Вспоминается случай, когда по просьбе ПГУ в Иностранный отдел патриархии мне пришлось устроить на работу переводчиком князя Александра Львовича Казем-бека, известного деятеля белой эмиграции, неистового вождя русской националистической партии «младороссов» в фашистской Германии. Хотя его партия насчитывала всего около двух тысяч членов, он принимался Гитлером и Муссолини. Было передано нам и дело его агентурной разработки по шпионажу в пользу США. Но разработку князя примерно через год я прекратил, так стало очевидным, что шпионажем он не занимается. Наоборот, является патриотом своей родины и к советской власти относится вполне лояльно.
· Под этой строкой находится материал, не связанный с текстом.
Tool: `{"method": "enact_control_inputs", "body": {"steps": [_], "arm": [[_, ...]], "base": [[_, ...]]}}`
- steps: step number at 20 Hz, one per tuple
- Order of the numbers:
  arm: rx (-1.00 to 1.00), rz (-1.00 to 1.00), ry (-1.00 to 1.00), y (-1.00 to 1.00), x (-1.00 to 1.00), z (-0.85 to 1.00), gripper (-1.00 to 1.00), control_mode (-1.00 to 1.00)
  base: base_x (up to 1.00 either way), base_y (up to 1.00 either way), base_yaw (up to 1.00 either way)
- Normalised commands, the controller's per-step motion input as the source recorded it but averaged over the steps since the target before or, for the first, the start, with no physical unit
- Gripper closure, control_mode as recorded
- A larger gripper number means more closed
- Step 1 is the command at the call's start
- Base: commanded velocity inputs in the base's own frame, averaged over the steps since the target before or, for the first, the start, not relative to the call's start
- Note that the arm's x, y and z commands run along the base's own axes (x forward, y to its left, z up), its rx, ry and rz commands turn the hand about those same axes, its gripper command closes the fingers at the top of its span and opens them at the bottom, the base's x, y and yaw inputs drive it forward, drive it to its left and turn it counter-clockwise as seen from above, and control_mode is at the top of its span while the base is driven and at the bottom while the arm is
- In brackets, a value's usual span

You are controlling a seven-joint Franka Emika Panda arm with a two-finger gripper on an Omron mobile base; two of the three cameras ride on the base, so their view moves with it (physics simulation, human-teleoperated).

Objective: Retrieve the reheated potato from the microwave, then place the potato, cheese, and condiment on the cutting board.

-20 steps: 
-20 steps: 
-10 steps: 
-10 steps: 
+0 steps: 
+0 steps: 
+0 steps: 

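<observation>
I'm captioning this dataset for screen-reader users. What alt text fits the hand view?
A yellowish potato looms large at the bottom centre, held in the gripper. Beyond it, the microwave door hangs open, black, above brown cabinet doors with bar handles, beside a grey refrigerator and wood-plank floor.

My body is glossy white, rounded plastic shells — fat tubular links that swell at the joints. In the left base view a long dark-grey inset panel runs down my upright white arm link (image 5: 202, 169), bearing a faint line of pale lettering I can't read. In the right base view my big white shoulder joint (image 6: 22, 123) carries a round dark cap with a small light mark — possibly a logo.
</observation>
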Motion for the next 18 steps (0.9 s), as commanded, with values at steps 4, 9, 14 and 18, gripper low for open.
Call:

Несколько месяцев я общался с ним под видом работника Советского комитета защиты мира
Завершая краткий рассказ о работе по церковной линии, хочется подчеркнуть, что и в мое время – в конце 50-х и начале 60-х годов – органы госбезопасности не вмешивались в религиозную деятельность церкви, не принуждали церковнослужителей нарушать церковные заповеди и выполнять какую-либо антицерковную работу. Периодически появляющиеся в прессе сообщения о «связях» отдельных служителей церкви с органами госбезопасности в прошлые годы, с моей точки зрения, ни в коем случае никого не компрометируют. Они не наносили вреда ни церкви, ни своей пастве. Совесть их чиста. В своей работе также не вижу греха. Вся моя деятельность на этом участке работы была подчинена главной задаче – обеспечению безопасности государства. Конечно, в то время я относил себя к стойким атеистам, но спустя много лет все-таки отвел двух своих сыновей в церковь для крещения.
Постепенно в 4 Управлении, как и во всем КГБ, происходила смена оперативного состава. На работу брались только лица с высшим образованием. В центральном аппарате еще после бериевских времен увольняли работников грузинской и еврейской национальности. На многие руководящие должности среднего уровня назначались комсомольские аппаратчики, которые зачастую вызывали неприязнь у оперативного состава своим, мягко говоря, «вольным» поведением, пьянством, причем за государственный счет, использованием служебного положения в личных интересах. Они в доверительных разговорах сетовали, что перспективы их работы в органах госбезопасности ограничены временем пребывания у власти Никиты Хрущева. Я близко знал начальника Ростовского управления КГБ Юрия Тупченко, бывшего ранее секретарем обкома ВЛКСМ в Ростове-на-Дону. Он хотя и положительно отличался от многих других комсомольских выдвиженцев, но все-таки свою работу в органах рассматривал как временную. Интересными были его рассказы о жизни Михаила Шолохова, любимцем которого он являлся. По его словам, Шолохов написал много литературных произведений, но при жизни публиковать их все не хотел и складывал рукописи в специальную комнату. До сих пор не знаю, так ли было на самом деле.
Дело Кулик-Симонич
В конце 50-х и начале 60-х годов в центральном аппарате КГБ «чистились» архивы. Как стало известно десятки лет спустя из многочисленной мемуарной литературы, чистка проводилась по указанию Хрущева и других партийных деятелей того времени, пытавшихся уничтожить свои кровавые следы годов сталинских репрессий, в которых они принимали активное участие.